> [AIM OF THE EXERCISE]:
Using the data that follows, report how many lines include "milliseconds"; output no other text.

> [DATA SHOWN]:
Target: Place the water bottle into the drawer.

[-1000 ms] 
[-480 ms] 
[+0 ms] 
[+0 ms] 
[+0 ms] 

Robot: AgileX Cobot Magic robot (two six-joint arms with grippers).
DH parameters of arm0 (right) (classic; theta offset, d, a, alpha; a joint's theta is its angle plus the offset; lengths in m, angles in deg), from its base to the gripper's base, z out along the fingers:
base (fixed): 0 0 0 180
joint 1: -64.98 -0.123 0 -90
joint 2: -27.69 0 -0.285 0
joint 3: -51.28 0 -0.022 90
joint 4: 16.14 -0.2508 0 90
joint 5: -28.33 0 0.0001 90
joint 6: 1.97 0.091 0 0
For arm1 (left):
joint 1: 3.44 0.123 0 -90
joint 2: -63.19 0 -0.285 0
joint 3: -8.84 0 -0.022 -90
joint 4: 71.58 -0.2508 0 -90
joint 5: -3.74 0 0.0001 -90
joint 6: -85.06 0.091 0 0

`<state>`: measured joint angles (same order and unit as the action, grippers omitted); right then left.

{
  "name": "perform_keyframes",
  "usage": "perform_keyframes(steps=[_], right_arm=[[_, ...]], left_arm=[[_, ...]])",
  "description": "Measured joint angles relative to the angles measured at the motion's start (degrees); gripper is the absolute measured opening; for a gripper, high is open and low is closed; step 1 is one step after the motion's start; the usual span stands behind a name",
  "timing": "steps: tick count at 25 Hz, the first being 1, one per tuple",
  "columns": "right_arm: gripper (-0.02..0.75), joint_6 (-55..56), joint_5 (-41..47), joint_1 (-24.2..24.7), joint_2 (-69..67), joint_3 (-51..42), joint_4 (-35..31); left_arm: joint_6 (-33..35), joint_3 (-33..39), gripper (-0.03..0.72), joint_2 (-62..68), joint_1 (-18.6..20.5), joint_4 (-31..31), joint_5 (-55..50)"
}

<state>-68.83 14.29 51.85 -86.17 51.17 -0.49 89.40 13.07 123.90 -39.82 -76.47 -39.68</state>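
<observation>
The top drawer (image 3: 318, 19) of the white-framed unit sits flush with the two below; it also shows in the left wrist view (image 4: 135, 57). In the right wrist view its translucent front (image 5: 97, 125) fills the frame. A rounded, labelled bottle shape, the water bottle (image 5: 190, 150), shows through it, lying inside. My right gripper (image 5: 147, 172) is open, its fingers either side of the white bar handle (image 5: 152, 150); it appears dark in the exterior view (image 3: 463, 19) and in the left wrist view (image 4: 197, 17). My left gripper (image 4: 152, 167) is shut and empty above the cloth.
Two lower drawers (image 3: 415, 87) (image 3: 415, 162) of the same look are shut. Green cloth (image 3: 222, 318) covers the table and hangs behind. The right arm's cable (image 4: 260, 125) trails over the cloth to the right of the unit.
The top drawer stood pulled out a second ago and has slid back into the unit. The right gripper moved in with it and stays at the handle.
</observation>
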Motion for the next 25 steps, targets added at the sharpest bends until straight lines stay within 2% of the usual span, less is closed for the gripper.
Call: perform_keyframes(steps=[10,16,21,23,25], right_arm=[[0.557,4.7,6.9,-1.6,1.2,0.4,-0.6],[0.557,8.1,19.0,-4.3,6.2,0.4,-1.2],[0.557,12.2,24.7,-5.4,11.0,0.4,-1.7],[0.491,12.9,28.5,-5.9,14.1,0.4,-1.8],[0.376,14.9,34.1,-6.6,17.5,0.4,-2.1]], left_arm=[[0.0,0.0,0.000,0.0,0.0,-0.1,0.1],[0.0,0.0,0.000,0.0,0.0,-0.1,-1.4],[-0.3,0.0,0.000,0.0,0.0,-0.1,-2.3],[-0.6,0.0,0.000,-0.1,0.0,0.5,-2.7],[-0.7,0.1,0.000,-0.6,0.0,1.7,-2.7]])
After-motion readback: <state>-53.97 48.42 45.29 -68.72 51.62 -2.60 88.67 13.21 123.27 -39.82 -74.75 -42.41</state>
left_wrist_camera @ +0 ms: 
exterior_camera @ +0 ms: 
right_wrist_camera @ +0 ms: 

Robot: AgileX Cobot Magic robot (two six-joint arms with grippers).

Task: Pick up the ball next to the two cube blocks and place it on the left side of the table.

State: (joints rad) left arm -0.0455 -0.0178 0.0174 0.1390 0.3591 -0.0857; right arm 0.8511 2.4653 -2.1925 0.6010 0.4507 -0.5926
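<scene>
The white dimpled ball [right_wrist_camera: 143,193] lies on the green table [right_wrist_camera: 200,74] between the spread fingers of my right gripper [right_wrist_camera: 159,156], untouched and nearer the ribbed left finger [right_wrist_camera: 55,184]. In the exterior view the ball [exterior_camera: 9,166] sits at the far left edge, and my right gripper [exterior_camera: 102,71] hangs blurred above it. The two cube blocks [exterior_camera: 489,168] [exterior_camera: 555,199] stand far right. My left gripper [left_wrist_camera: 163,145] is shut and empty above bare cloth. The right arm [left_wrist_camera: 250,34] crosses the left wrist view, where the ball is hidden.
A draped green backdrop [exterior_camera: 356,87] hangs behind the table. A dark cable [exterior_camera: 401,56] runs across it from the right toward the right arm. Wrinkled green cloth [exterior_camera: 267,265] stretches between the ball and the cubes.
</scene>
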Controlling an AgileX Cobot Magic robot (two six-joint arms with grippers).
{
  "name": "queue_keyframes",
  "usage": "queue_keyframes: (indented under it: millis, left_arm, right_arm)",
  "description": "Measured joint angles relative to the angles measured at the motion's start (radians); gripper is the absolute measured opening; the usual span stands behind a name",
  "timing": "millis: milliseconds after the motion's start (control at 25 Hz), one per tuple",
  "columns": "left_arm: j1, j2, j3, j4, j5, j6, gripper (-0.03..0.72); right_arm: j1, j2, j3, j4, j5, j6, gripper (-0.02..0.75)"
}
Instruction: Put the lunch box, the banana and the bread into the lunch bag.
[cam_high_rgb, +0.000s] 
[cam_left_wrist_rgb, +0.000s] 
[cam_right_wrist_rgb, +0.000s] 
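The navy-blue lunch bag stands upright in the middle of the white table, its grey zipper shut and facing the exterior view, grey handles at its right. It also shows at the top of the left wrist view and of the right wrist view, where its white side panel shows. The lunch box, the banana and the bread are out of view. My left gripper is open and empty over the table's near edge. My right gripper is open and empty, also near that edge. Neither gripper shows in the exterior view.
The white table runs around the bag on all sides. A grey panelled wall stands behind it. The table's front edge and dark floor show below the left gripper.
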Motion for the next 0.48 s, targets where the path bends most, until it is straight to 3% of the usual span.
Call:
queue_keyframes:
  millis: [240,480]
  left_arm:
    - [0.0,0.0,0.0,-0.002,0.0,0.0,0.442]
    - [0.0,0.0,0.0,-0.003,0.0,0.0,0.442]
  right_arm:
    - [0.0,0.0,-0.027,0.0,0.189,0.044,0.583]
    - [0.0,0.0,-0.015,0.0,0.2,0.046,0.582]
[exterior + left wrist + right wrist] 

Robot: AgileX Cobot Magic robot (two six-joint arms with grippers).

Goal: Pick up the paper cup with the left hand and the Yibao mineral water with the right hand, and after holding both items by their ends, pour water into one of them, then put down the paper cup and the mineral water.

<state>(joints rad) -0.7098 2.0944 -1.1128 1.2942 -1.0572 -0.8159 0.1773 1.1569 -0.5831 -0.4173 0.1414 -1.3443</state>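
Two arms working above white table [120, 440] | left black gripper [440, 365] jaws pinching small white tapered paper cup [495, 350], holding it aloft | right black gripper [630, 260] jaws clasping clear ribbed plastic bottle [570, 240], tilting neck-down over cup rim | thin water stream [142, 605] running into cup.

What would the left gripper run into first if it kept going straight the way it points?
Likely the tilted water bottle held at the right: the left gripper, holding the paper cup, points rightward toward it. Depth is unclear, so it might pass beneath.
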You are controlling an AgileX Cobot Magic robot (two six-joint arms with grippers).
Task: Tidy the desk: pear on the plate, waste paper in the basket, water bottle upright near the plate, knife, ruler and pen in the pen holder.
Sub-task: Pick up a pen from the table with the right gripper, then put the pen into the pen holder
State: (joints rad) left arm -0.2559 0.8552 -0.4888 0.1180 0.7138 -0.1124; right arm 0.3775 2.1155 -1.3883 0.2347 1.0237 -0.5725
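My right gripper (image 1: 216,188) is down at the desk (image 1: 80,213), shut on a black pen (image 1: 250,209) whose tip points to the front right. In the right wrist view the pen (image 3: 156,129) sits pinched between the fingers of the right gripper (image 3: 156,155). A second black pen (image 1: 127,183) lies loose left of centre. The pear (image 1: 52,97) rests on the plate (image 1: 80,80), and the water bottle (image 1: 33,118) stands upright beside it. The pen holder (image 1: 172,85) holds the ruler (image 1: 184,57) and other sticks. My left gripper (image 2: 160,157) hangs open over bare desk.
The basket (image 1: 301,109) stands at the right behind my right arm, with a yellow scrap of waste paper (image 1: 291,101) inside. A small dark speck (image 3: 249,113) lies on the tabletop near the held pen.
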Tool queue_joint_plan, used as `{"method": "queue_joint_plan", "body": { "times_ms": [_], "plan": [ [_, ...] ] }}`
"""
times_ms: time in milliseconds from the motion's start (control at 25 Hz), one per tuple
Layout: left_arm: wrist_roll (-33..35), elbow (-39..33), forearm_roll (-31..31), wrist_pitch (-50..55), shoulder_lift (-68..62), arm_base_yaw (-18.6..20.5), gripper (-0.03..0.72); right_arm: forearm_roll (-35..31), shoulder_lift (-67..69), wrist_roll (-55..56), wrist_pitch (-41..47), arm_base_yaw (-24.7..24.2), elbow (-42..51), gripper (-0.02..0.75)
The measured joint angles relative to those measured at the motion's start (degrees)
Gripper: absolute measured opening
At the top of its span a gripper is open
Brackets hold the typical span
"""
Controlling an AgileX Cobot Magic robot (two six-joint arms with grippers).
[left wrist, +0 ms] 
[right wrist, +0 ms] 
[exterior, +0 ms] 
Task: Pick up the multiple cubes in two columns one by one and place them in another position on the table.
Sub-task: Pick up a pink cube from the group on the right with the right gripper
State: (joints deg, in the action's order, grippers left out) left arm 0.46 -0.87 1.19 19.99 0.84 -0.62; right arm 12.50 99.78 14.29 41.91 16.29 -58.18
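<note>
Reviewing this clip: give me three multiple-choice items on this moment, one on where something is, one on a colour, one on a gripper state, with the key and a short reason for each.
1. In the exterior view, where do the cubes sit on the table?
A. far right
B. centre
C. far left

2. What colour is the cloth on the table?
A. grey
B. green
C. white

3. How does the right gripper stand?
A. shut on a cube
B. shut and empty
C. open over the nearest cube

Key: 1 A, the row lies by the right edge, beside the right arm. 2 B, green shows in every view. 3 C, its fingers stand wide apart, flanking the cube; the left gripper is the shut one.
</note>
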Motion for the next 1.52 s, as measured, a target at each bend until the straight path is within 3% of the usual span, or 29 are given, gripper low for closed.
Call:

> [ANSWER TO THIS TASK]:
2